Although The Canadian Adverse Event Study and many smaller studies focus on adverse events primarily within the hospital, medication adverse events also occur outside of hospitals. Care transfers within hospitals and from hospitals to broader communities (and vice versa,) are high in risk and provide ample opportunity for error. During such transitions, pharmacists in hospitals and community settings play an important role in helping to maintain medication safety. Clinical or front-line patient care pharmacists in hospitals are an important resource for the health-care team and the patient, especially when they work directly on nursing units. The Canadian Society of Hospital Pharmacists and the Canadian Pharmacists Association are strong advocates of “seamless care”. This concept promotes communication between health-care providers in-hospital and community members outside of hospital regarding patients that rotate between the hospital and home. “Seamless care,” in practice, advocates clear and complete documentation so that patient care is continuous and critical patient-specific information is not lost during transfer. The patient and their family/caregiver are integral to this communication process and the health-care continuum.

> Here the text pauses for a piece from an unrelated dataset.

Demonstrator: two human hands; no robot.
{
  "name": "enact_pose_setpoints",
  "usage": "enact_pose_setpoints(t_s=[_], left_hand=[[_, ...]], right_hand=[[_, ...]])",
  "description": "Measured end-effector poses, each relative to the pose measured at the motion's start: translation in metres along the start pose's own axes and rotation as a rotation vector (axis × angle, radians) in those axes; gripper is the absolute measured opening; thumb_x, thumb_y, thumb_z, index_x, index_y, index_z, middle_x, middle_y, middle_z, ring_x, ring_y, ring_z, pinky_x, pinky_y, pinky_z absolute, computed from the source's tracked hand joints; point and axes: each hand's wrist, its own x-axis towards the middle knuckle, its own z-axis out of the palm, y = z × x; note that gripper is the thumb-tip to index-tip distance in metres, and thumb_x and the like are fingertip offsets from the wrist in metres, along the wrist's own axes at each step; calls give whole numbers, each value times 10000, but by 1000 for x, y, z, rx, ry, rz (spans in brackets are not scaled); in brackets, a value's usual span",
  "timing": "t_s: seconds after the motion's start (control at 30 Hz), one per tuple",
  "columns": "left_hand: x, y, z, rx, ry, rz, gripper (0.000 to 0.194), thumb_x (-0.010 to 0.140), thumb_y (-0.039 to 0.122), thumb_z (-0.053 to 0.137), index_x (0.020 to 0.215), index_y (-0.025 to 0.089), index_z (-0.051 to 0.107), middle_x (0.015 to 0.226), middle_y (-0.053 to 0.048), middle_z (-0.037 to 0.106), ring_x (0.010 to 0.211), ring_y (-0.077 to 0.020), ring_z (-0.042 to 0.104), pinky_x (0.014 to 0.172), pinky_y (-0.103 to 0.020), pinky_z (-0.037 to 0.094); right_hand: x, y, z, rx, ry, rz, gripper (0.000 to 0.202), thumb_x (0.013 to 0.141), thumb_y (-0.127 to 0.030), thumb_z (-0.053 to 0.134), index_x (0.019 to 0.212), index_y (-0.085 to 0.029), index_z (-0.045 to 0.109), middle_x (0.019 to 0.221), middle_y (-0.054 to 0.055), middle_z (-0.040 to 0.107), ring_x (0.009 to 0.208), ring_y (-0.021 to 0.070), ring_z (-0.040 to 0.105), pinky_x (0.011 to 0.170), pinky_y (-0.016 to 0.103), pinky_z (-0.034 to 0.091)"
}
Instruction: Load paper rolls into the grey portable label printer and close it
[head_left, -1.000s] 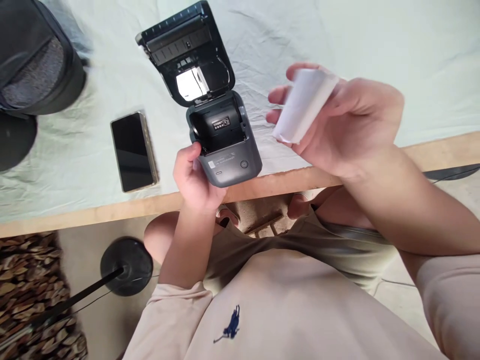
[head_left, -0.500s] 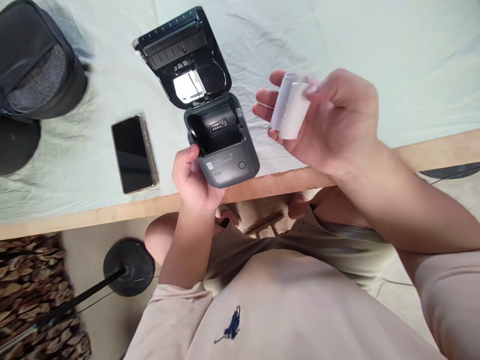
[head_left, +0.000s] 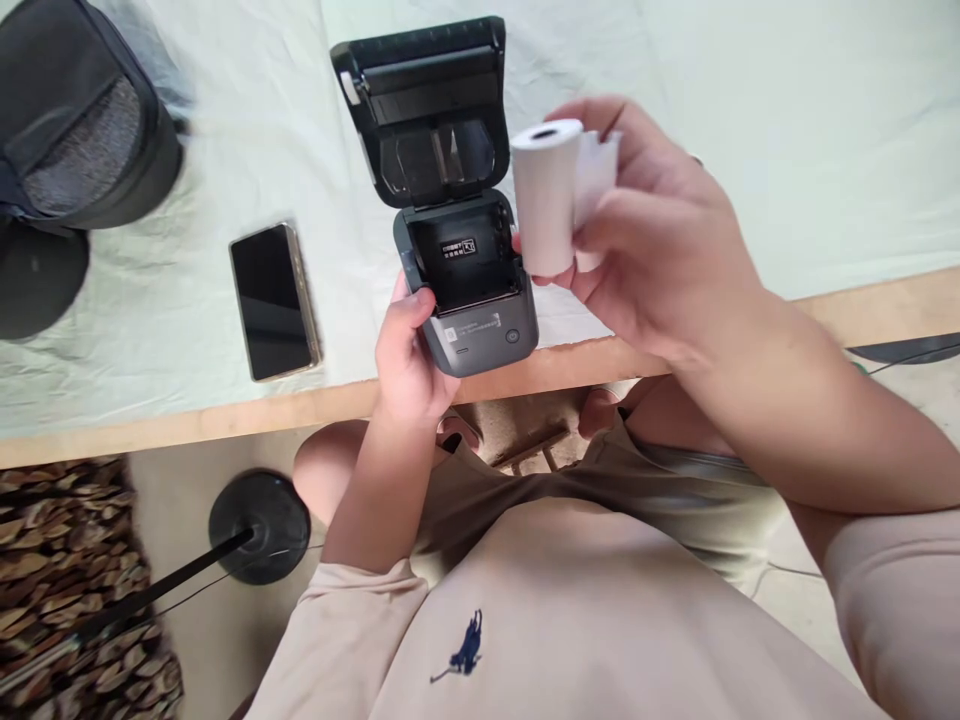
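A small black printer (head_left: pixel 484 335) is held by its lower left side in my left hand (head_left: pixel 411 350), over the table's front edge. Its lid (head_left: pixel 427 100) stands open at the back, and the compartment shows a small printed label inside. My right hand (head_left: pixel 645 220) grips a roll of white paper (head_left: pixel 547 205), just right of the compartment and apart from the lid. The roll stands nearly upright with its dark core hole showing on top. A loose flap of paper (head_left: pixel 596 175) sticks out on its right side, between my fingers.
A phone (head_left: pixel 275 302) lies on the cloth-covered table (head_left: pixel 787 130), left of the printer. At the far left is an open black bag (head_left: pixel 142 170). Below the table's wooden edge (head_left: pixel 187 418) stands a round black base (head_left: pixel 259 525) with a pole.
The printer has turned and shifted slightly right in my left hand. My right hand has brought the paper roll left, closer to the printer, and turned it so its end shows.
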Motion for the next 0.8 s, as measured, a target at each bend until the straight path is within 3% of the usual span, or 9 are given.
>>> enact_pose_setpoints(t_s=[0.1,0.2,0.33,0.47,0.6,0.7,0.8], left_hand=[[-1,0,0,-17,-13,7,190,941,404,699,1012,250,784,1099,-67,844,1454,-348,671,1193,-503,576],[-1,2,-1,-13,-14,-10,167,924,416,719,953,261,775,1103,-63,844,1428,-345,690,1197,-494,579],[-1,3,-1,-19,-2,-31,148,890,421,748,916,281,788,1101,-35,854,1354,-354,724,1190,-509,592],[0,2,-1,5,-8,-20,195,894,448,747,968,276,799,1115,-50,859,1401,-365,707,1182,-505,596],[-1,0,0,117,51,-1,305,882,523,761,1052,271,791,1184,-65,856,1481,-366,669,1182,-470,603],[-2,-1,-2,174,58,10,343,865,559,783,1057,275,775,1188,-68,848,1516,-371,646,1193,-462,599],[-1,-2,-3,181,24,40,338,876,555,808,1044,267,758,1141,-64,832,1529,-360,636,1238,-448,563]], right_hand=[[7,-2,-3,124,-35,272,258,612,-235,760,856,-265,680,828,-40,646,791,144,667,622,255,579],[9,-2,-6,137,-29,316,386,571,-268,827,938,-289,709,892,-36,679,827,162,703,722,282,647],[5,-2,-2,-2,69,190,431,626,-224,792,1035,-321,698,869,-30,654,899,206,733,832,342,682],[-2,-4,0,-218,17,27,508,631,-194,760,1100,-382,707,1053,-15,745,1077,253,757,969,382,701],[-11,-1,-1,-640,-62,-340,433,904,-115,620,1247,-374,671,1386,-44,733,1259,222,726,1122,412,633],[-10,11,-5,-1029,-109,-613,437,924,-92,586,1253,-365,677,1373,-40,783,1262,271,747,1117,479,607],[-3,24,-10,-1269,-126,-705,268,1012,-194,581,1191,-333,725,1299,-22,839,1323,309,755,1119,503,579]])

The Canadian health-care system is admired by many and continues to serve the broad Canadian public well. The Canadian Adverse Events Study is a reminder to all of us that patient safety and medication safety are the collective responsibility not only of health-care providers, but also patients and their families, consumer groups, manufacturers, Health Canada, professional regulatory bodies and concerned special interest groups. Together, we can help to bring safer healthcare to the forefront.